5. My son (now 2) jumped off the couch, hitting his head on the edge of the coffee table. Gash was about an inch long, and very deep (eventually x-rays showed minor skull fracture). Bleeding profusely, we sat in waiting for 3 hours - only being admitted when he lost consciousness for the 3rd time.

=====
The biggest problem I have is doctors who refuse to listen, or consider other points of view. We may be first time parents, but we do know our son's medical history. Taking 11 attempts to find a vein (both hands, both arms, both legs, 2 doctors, 3 nurses) after being told the only place that works is the back of the hand.....

Sending a baby home with substantial difficulty breathing, that is back less than 8 hours later having stopped breathing completely........

Trying to tell a parent that just because your 2 year old son isn't able to speak, focus their eyes, or stay awake isn't a concern with a head injury.......

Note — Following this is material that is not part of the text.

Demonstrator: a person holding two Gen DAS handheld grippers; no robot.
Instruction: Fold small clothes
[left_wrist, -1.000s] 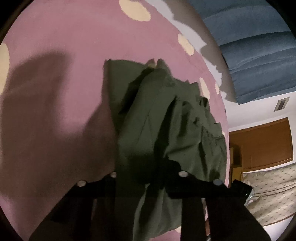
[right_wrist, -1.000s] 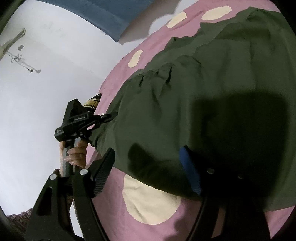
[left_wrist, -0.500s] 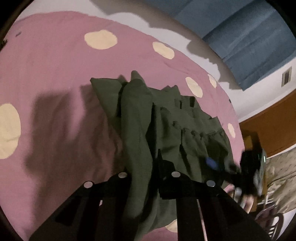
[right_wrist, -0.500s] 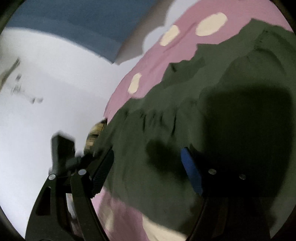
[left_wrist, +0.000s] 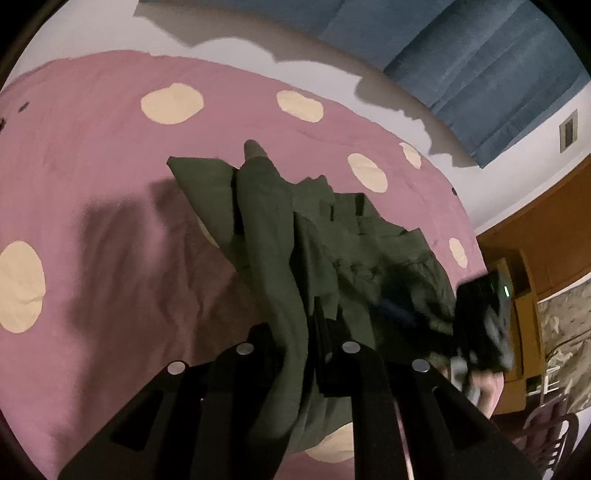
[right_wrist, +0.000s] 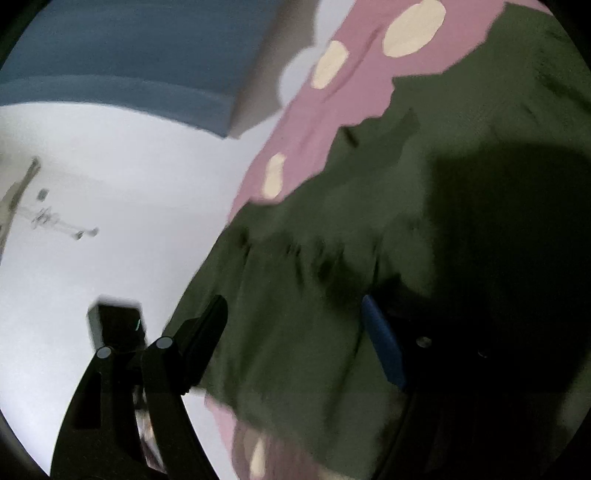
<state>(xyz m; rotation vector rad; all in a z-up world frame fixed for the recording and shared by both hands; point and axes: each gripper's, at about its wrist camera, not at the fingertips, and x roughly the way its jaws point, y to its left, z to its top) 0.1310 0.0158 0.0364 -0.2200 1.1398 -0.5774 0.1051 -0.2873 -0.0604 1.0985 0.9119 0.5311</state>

...but by the same token, I've seen others in there for what appears to be of little concern - indeed many turn around and leave before being seen.
 
The amount of elderly who rock up to hospitals or call up the ambos complaining of 'chest pain' or 'breathing difficulty' and etc, but are just looking for a bit of company too would also frustrate the hell out of hospital staff.
 
exactly Can opener - hence my reluctance in #1 above. (though I'm not elderly). When I apologised to the ambos, they said it was their 14th call of the night, and the first they'd taken back to A&E - the rest being minor cuts, headaches, and chest pain.
 
I had my first hospital experience last year due to a fracture and that was an eye opener. From what I saw I reckon public hospital wards are doubling as old age homes. Won't say too much but lots of old women and lots of reluctance to leave. They employ people who bribe them with offers of home care service to get them to leave. Can't sleep at night because of the whinging and moaning echoing throughout the ward, and the bloody machines that go *BING*!